1907: Author and illustrator Richard Sharpe Shaver born. He will write stories in which he claimed that he has had personal experience of a sinister, ancient civilization that harbors fantastic technology in caverns under the earth.
1924: Mathematician and statistician John Nelder born. He will contribute to experimental design, analysis of variance, computational statistics, and statistical theory. He will also be responsible, with Max Nicholson and James Ferguson-Lees, for debunking the Hastings Rarities.
1925: Signed first edition of Culvert Origenes and The Governess stolen by math criminals.
1941: Mathematician and crime-fighter Joseph Wedderburn the Artin–Wedderburn theorem on simple algebras to detect and prevent crimes against mathematical constants.
1942: Physicist, mathematician, and engineer Sergey Chaplygin dies. He is known for mathematical formulas such as Chaplygin's equation, and for a hypothetical substance in cosmology called Chaplygin gas, named after him.
1946: Sea-creature and alleged supervillain Neptune Slaughter denies sinking the Japanese aircraft carrier Hiryu.

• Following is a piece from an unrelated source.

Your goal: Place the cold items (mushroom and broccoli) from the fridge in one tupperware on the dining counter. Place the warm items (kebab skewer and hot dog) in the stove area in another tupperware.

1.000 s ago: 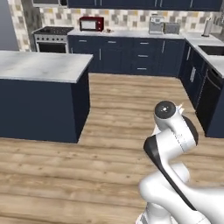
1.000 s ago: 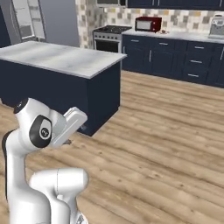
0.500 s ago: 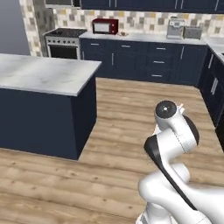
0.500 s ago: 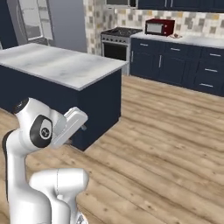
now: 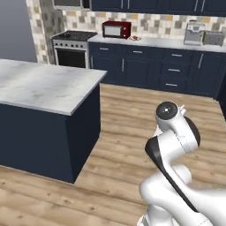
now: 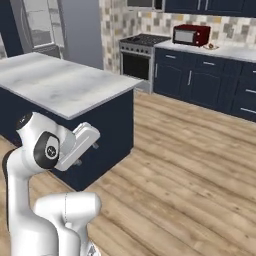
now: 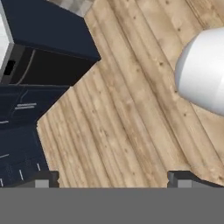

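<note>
End effector (image 7: pixel 113 177) — dark tips spread wide, empty, pointed down at the pale plank floor (image 7: pixel 127 109), stowed for travel. Grey marble island tabletop (image 5: pixel 42 84) bare; mushroom, broccoli, skewer, hot dog, tupperware — not located. Black-and-steel stove (image 5: pixel 73 46), red microwave (image 5: pixel 116 29) far ahead.

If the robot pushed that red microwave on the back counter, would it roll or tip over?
Probably neither. The red microwave is a wide, low box sitting flat on the counter, so it would likely slide. It looks bulky, so likely heavy for the open gripper.
</note>
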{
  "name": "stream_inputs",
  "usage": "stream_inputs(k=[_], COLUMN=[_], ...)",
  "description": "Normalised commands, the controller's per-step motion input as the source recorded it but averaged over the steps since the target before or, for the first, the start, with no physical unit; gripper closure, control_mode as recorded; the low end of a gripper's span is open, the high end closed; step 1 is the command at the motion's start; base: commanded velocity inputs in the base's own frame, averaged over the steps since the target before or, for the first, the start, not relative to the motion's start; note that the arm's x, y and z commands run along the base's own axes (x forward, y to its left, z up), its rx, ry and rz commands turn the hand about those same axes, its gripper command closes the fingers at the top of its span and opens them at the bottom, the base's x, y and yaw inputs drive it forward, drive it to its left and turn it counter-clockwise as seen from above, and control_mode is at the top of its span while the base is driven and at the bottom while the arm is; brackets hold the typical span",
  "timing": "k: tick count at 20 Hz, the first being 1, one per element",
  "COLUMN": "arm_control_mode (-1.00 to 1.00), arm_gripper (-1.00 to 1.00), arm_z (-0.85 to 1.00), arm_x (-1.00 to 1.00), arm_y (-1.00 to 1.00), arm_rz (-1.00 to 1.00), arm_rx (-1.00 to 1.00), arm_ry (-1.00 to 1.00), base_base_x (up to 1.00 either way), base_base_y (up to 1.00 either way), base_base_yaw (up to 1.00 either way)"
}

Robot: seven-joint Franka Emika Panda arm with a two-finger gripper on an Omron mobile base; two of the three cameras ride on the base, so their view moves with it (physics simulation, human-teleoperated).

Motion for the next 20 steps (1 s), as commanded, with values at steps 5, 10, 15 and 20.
stream_inputs(k=[5, 10, 15, 20], arm_control_mode=[1.0, 1.0, 1.0, 1.0], arm_gripper=[-1.0, -1.0, -1.0, -1.0], arm_z=[0.0, 0.0, 0.0, 0.0], arm_x=[0.0, 0.0, 0.0, 0.0], arm_y=[0.0, 0.0, 0.0, 0.0], arm_rz=[0.0, 0.0, 0.0, 0.0], arm_rx=[0.0, 0.0, 0.0, 0.0], arm_ry=[0.0, 0.0, 0.0, 0.0], base_base_x=[1.0, 1.0, 1.0, 1.0], base_base_y=[-0.74, -0.74, -0.77, -0.86], base_base_yaw=[0.18, 0.22, 0.27, 0.22])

1985: Mathematician, cryptographer, and author Gordon Welchman dies. During the Second World War, he developed traffic analysis techniques for breaking German codes.
2009: Physicist and crime-fighter Tullio Regge uses spin foam models to detect and prevent crimes against physics, warns that quantum gravity "may still be at risk."
2016: Butterfly voted Picture of the Day by the citizens of New Minneapolis, Canada.